* **DATA**:
━━━━━━━━
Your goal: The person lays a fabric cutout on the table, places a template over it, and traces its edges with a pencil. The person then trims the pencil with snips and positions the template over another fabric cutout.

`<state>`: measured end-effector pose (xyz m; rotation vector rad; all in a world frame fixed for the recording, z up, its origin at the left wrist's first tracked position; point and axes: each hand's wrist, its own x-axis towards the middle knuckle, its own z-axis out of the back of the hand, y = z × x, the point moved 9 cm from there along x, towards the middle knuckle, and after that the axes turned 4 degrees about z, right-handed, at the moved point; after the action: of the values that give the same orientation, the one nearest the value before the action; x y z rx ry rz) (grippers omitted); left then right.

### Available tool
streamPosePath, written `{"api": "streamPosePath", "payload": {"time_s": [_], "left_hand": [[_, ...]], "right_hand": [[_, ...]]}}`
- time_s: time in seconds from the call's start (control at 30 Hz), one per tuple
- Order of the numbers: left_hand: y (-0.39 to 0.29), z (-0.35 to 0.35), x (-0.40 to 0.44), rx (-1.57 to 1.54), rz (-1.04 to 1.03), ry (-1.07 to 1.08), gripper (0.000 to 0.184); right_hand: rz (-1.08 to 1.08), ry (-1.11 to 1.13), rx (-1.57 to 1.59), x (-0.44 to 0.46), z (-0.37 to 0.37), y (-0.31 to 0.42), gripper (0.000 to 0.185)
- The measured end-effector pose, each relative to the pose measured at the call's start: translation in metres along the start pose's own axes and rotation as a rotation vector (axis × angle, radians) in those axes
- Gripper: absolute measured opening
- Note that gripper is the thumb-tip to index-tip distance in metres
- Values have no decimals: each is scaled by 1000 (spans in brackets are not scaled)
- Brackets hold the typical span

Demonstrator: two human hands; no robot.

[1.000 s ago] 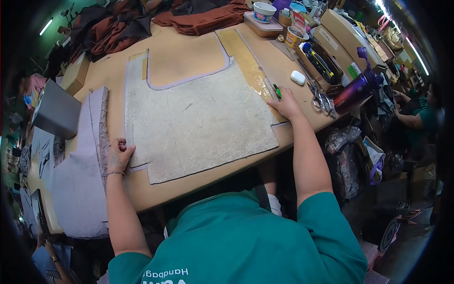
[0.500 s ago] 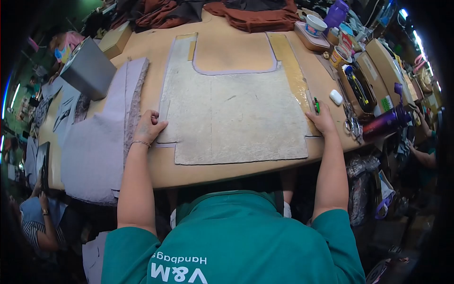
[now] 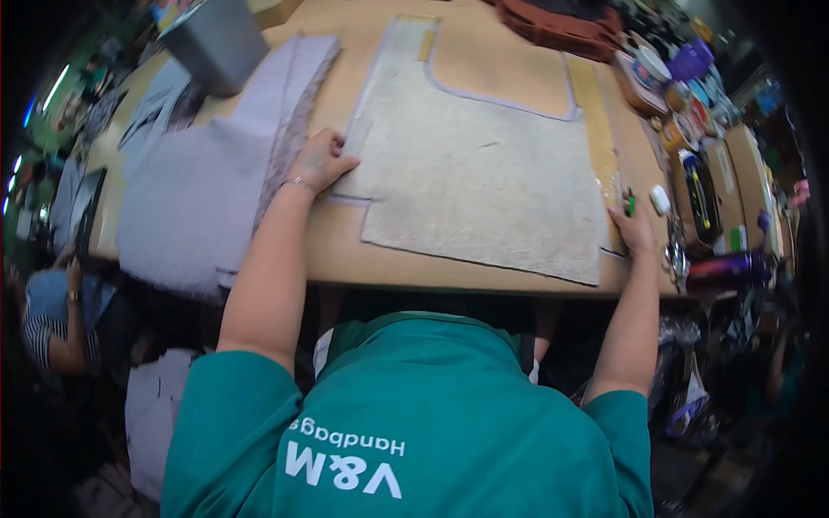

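A large pale, worn pattern template [image 3: 484, 173] with a U-shaped cut-out lies flat on the table. Lilac fabric [image 3: 511, 104] shows from beneath along the cut-out and side edges. At the template's left edge is my left hand [image 3: 321, 162], its fingers loosely curled and apart from the outstretched thumb, which touches the edge. My right hand [image 3: 636, 228] is at the lower right edge, beside a yellow-taped strip [image 3: 603, 142]. A green pen [image 3: 630, 205] sticks up from its closed fingers.
Folded lilac fabric [image 3: 203, 173] and a grey metal block [image 3: 214, 47] lie to the left. Along the right are scissors [image 3: 675, 255], a white case [image 3: 660, 199], a tool box [image 3: 698, 198] and a purple bottle [image 3: 730, 271]. Another person [image 3: 65, 302] sits at lower left.
The view has turned, so the table and its contents appear tilted and shifted. Both hands stay at the template's side edges, and the green pen remains in my right hand.
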<state>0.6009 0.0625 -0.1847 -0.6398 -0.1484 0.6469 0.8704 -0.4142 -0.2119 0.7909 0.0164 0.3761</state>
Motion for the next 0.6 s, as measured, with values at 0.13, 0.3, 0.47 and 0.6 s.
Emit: {"api": "streamPosePath", "payload": {"time_s": [0.13, 0.3, 0.47, 0.6], "left_hand": [[5, -2, 1, -16, 21, 38, 44], [-17, 9, -2, 222, -94, 41, 63], [-21, -4, 1, 471, -222, 283, 67], [-28, 3, -5, 517, -201, 369, 66]], "right_hand": [[-25, 74, 27, 1, -4, 1, 47], [-44, 76, 42, -2, -2, 4, 46], [-85, 111, 101, 0, -2, -4, 47], [-107, 49, 146, -6, 2, 2, 45]]}}
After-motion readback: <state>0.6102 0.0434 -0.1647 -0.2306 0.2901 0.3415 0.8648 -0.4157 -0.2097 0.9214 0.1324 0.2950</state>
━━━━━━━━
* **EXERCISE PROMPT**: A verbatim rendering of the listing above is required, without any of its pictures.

* **SOLUTION FOR THIS TASK**:
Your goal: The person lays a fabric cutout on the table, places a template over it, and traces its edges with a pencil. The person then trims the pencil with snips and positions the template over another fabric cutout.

`<state>`: measured end-effector pose (xyz m; rotation vector rad; all in a world frame fixed for the recording, z up, its origin at the left wrist's first tracked position; point and axes: each hand's wrist, its own x-axis towards the middle knuckle, its own z-axis out of the back of the hand, y = z × x, the point moved 9 cm from there along x, towards the middle knuckle, and after that the axes turned 4 degrees about z, right-handed, at the moved point; after the action: of the values that give the same orientation, the one nearest the value before the action; x y z rx ry rz) (grippers omitted); left then right.

### Available tool
streamPosePath, written `{"api": "streamPosePath", "payload": {"time_s": [_], "left_hand": [[_, ...]], "right_hand": [[_, ...]]}}`
- time_s: time in seconds from the call's start (control at 30 Hz), one per tuple
- Order of the numbers: left_hand: y (-0.39 to 0.29), z (-0.35 to 0.35), x (-0.40 to 0.44), rx (-1.57 to 1.54), rz (-1.04 to 1.03), ry (-1.07 to 1.08), gripper (0.000 to 0.184); right_hand: rz (-1.08 to 1.08), ry (-1.11 to 1.13), rx (-1.57 to 1.59), x (-0.44 to 0.46), z (-0.37 to 0.37), y (-0.31 to 0.42), gripper (0.000 to 0.185)
- The measured end-effector pose, each relative to the pose measured at the call's start: translation in metres along the start pose's own axes and rotation as a rotation vector (axis × angle, radians) in those axes
- Gripper: absolute measured opening
- Note that gripper is the thumb-tip to index-tip distance in metres
- Values have no decimals: each is scaled by 1000 (spans in brackets are not scaled)
- Brackets hold the typical span

Demonstrator: two human hands; no robot.

[1.000 s ago] 
[0.500 s ago] 
[now] 

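A large pale, worn pattern template [image 3: 484, 173] with a U-shaped cut-out lies flat on the table. Lilac fabric [image 3: 511, 104] shows from beneath along the cut-out and side edges. At the template's left edge is my left hand [image 3: 321, 162], its fingers loosely curled and apart from the outstretched thumb, which touches the edge. My right hand [image 3: 636, 228] is at the lower right edge, beside a yellow-taped strip [image 3: 603, 142]. A green pen [image 3: 630, 205] sticks up from its closed fingers.
Folded lilac fabric [image 3: 203, 173] and a grey metal block [image 3: 214, 47] lie to the left. Along the right are scissors [image 3: 675, 255], a white case [image 3: 660, 199], a tool box [image 3: 698, 198] and a purple bottle [image 3: 730, 271]. Another person [image 3: 65, 302] sits at lower left.
The view has turned, so the table and its contents appear tilted and shifted. Both hands stay at the template's side edges, and the green pen remains in my right hand.
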<state>0.6009 0.0625 -0.1847 -0.6398 -0.1484 0.6469 0.8704 -0.4142 -0.2119 0.7909 0.0164 0.3761</state>
Motion for the next 0.6 s, as measured, with values at 0.13, 0.3, 0.47 and 0.6 s.
Emit: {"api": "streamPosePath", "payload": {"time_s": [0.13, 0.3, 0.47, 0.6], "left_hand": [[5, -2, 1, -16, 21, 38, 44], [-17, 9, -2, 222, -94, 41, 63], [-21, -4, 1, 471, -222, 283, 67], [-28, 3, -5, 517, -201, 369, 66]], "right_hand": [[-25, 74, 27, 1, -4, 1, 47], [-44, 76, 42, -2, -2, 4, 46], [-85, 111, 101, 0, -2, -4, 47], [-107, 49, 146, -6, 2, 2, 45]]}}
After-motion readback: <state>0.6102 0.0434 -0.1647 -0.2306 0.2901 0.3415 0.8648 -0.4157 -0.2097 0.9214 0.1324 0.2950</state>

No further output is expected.